E lembra ainda: «Nessa reunião avancei que o formato digital não deixa de trazer enormes oportunidades a Lisboa e ao setor empreendedor nacional». Reconhece, ainda assim, que «a oposição tem tido uma atitude positiva e colaboradora relativamente à Web Summit, até porque foi iniciada num Governo PSD».
Argumentos que não convencem Sofia Vala Rocha. Para a vereadora, o que está em causa é o erário público. «Não havia necessidade de ficar com a Web Summit durante 10 anos aos preços que eles queriam. Não estou a ter uma atitude protecionista mas quero saber quantos postos de trabalho foram criados em Portugal desde que a cimeira tecnológica veio para Portugal». A responsável questiona ainda por que «são atribuídos 11 milhões de euros a este evento quando a autarquia atribui 20 milhões de euros ao comércio e restauração, para oito mil empresários que valem cerca de 80% do setor e que empregam 100 mil pessoas».
A agravar esta situação estão, de acordo com a responsável, as negociações Fundação AIP – que detém a FIL, o Centro de Congressos e a Praça Sony – para criar condições condições para que o espaço entre pavilhões fique unido, o que irá aumentar de forma significativa a área atualmente existente.
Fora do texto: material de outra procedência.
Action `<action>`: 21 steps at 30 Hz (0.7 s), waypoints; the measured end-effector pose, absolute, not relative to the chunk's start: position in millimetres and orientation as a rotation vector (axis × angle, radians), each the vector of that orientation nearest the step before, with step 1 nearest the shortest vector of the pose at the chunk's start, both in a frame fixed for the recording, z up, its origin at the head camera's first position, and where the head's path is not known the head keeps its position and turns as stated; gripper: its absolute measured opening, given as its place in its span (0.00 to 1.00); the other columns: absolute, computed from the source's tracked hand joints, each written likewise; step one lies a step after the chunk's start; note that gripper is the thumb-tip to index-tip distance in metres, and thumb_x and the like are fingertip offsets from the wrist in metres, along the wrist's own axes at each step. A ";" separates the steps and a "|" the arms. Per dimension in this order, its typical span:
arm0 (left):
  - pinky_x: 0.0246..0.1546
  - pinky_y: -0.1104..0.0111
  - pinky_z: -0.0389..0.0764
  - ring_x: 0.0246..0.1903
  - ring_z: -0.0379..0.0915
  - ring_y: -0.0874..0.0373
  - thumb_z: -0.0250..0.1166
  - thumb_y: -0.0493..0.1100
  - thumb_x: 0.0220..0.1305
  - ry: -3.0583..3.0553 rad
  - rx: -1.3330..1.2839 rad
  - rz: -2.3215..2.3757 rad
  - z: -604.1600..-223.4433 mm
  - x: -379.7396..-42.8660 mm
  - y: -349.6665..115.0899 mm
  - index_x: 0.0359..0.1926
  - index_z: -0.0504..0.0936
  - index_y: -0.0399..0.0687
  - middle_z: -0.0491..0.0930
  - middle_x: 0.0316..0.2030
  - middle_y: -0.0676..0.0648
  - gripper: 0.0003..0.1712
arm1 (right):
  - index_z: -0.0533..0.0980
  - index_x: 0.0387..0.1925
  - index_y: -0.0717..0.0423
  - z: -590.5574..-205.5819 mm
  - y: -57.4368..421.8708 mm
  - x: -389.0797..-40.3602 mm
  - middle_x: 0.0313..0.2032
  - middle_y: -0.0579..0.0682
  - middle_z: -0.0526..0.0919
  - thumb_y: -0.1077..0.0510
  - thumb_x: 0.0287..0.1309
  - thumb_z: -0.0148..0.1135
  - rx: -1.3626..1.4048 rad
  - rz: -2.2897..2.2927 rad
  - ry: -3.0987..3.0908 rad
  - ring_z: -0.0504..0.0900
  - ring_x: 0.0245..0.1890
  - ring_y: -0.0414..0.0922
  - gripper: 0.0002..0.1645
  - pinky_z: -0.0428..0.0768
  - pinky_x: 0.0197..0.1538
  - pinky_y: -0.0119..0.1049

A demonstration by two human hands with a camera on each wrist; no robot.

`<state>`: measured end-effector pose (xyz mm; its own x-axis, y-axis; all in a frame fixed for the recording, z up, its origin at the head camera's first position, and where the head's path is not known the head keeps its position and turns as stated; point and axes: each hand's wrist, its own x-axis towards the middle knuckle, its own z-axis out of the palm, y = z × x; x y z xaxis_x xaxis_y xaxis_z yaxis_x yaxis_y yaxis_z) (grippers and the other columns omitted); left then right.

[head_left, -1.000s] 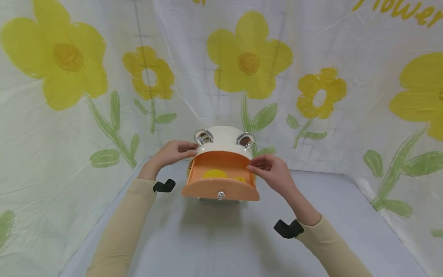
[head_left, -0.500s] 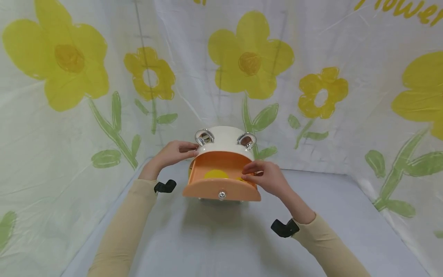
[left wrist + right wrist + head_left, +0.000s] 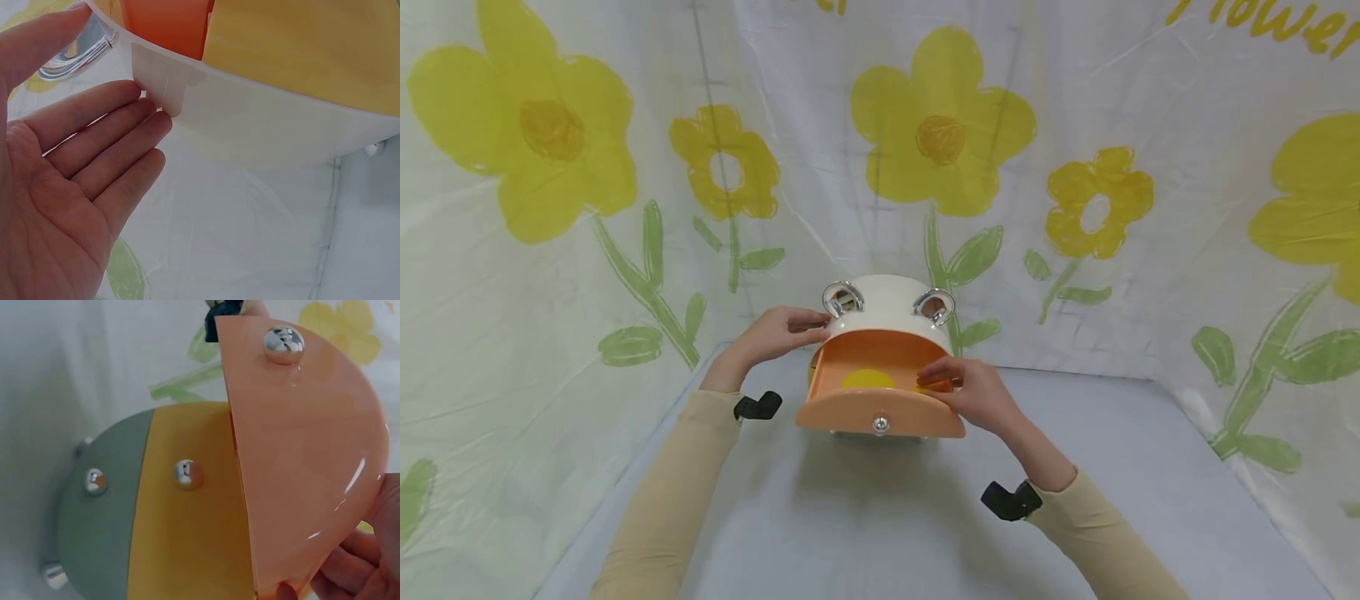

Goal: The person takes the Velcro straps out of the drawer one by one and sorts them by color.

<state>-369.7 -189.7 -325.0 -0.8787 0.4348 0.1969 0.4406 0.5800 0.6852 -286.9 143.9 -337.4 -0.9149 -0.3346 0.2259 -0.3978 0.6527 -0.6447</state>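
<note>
A rounded white drawer cabinet (image 3: 887, 298) with two chrome rings on top stands in the middle of the head view. Its peach top drawer (image 3: 881, 414) is pulled out. Inside lie a yellow round-edged piece (image 3: 868, 379) and, at the right, a smaller yellow thing whose kind I cannot make out. My left hand (image 3: 778, 335) touches the cabinet's left side, fingers nearly straight in the left wrist view. My right hand (image 3: 976, 392) reaches over the drawer's right side with its fingertips inside, at the smaller yellow thing. Whether they pinch it is hidden.
Below the peach drawer sit a yellow drawer (image 3: 187, 531) and a green drawer (image 3: 100, 531), both closed, with chrome knobs. The cabinet stands on a pale table (image 3: 865, 533). Behind hangs a white sheet (image 3: 820, 167) with painted yellow flowers.
My right hand has moved from the drawer's right edge inward and down, fingertips lowering into the drawer by the smaller yellow thing. My left hand stays at the cabinet's side.
</note>
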 end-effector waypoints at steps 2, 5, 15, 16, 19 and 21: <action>0.58 0.54 0.75 0.60 0.71 0.49 0.62 0.60 0.61 -2.785 -0.774 -1.216 -325.1 -369.9 -189.6 0.61 0.75 0.52 0.76 0.58 0.47 0.30 | 0.82 0.44 0.50 -338.2 144.4 -287.8 0.40 0.44 0.86 0.55 0.53 0.69 0.626 1.117 -2.775 0.82 0.46 0.46 0.14 0.81 0.50 0.43; 0.58 0.54 0.75 0.60 0.71 0.49 0.62 0.60 0.61 -2.784 -0.777 -1.216 -325.3 -370.6 -189.7 0.61 0.75 0.51 0.76 0.58 0.47 0.31 | 0.82 0.45 0.50 -337.9 144.4 -288.1 0.41 0.44 0.86 0.55 0.53 0.69 0.628 1.118 -2.779 0.82 0.46 0.46 0.15 0.81 0.50 0.43; 0.57 0.55 0.76 0.59 0.72 0.49 0.62 0.61 0.60 -2.783 -0.771 -1.202 -325.0 -370.3 -189.7 0.60 0.76 0.52 0.77 0.58 0.47 0.31 | 0.83 0.45 0.47 -333.1 141.2 -290.8 0.42 0.44 0.86 0.55 0.49 0.72 0.689 1.058 -2.846 0.80 0.45 0.45 0.18 0.80 0.47 0.39; 0.57 0.55 0.76 0.59 0.72 0.49 0.62 0.61 0.61 -2.782 -0.773 -1.201 -324.8 -370.1 -189.4 0.60 0.76 0.52 0.77 0.58 0.47 0.31 | 0.83 0.45 0.46 -333.3 141.4 -291.4 0.41 0.44 0.86 0.55 0.48 0.72 0.700 1.051 -2.851 0.80 0.45 0.44 0.19 0.80 0.47 0.38; 0.57 0.55 0.76 0.59 0.73 0.49 0.62 0.60 0.61 -2.782 -0.774 -1.194 -324.3 -369.4 -188.9 0.60 0.76 0.52 0.77 0.58 0.47 0.30 | 0.83 0.45 0.44 -333.7 142.4 -293.2 0.42 0.42 0.85 0.54 0.47 0.73 0.726 1.019 -2.866 0.78 0.44 0.44 0.20 0.79 0.46 0.38; 0.57 0.55 0.76 0.59 0.73 0.49 0.62 0.60 0.61 -2.784 -0.769 -1.192 -324.3 -369.2 -189.0 0.60 0.76 0.52 0.77 0.58 0.47 0.30 | 0.82 0.46 0.43 -333.5 142.8 -294.1 0.43 0.42 0.84 0.54 0.46 0.74 0.745 1.001 -2.876 0.77 0.44 0.44 0.21 0.79 0.46 0.37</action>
Outra das alterações diz respeito à cobertura das traseiras da FIL, o que irá permitir instalar ali salas de reuniões. Também a Praça Sony será alvo de alterações. A ideia é construir um pavilhão com vários andares.
Feitas as contas, a expansão da Feira Internacional de Lisboa permite que a área expositiva quase triplique, para cerca de 111 mil metros quadrados. Um investimento contabilizado na ordem dos 150 milhões de euros, daí a Fundação AIP ter apontado um prazo de 10 anos para o desenvolvimento de todas estas obras.
Questionados pelo SOL, nem a autarquia, nem o Ministério da Economia prestaram quaisquer declarações até ao fecho desta edição.
O que ganha Portugal?
Ao certo, não há valores que quantifiquem quanto Portugal tem ganho por ser o palco da Web Summit. O que se sabe é que, no ano passado, a cimeira tecnológica trouxe benefícios evidentes à economia portuguesa e ao setor do turismo, restauração e alojamento. Os participantes do evento terão gasto cerca de 64,4 milhões de euros durante os quatro dias do evento, destacando-se a despesa associada ao alojamento, que representou 125 euros por dia, segundo uma análise da AHRESP.
Foram registados «cerca de 64,4 milhões de euros de gastos dos visitantes nos quatro dias do evento», apurou a Associação de Hotelaria, Restauração e Similares de Portugal (AHRESP) no seu estudo sobre a estimativa do impacto da Web Summit ao nível dos gastos dos visitantes, da procura e do impacto nas atividades do alojamento turístico.
Recorde-se ainda que um estudo do ano passado revelado pelo ministro da Economia, Siza Vieira, indicava que a Web Summit 2019 terá tido um impacto de 180 milhões de euros, valor que representou um crescimento de 75 milhões de euros face à edição de 2018. O valor calculado incluía o retorno direto dos 70 mil visitantes (64 milhões de euros por quatro dias de evento), mas também ganhos na capacidade do país atrair atenção mediática, negócios e empresas tecnológicas.
Ainda assim, a edição do ano passado ficou além das expectativas. Eram esperadas 100 mil participações mas a cimeira tecnológica recebeu ‘apenas’ 70 mil de 163 países, de acordo com os dados oficiais.
O Estado e a Câmara de Lisboa investiram mais de 20 milhões de euros para apoio à realização do evento e esperam um retorno de «centenas de milhões», mas, para já, não há informações concretas que indiquem quais os reais benefícios da Web Summit para Portugal.
A edição de 2020 fica ainda mais comprometida dado o contexto da pandemia, tendo em conta que se realizará em formato digital.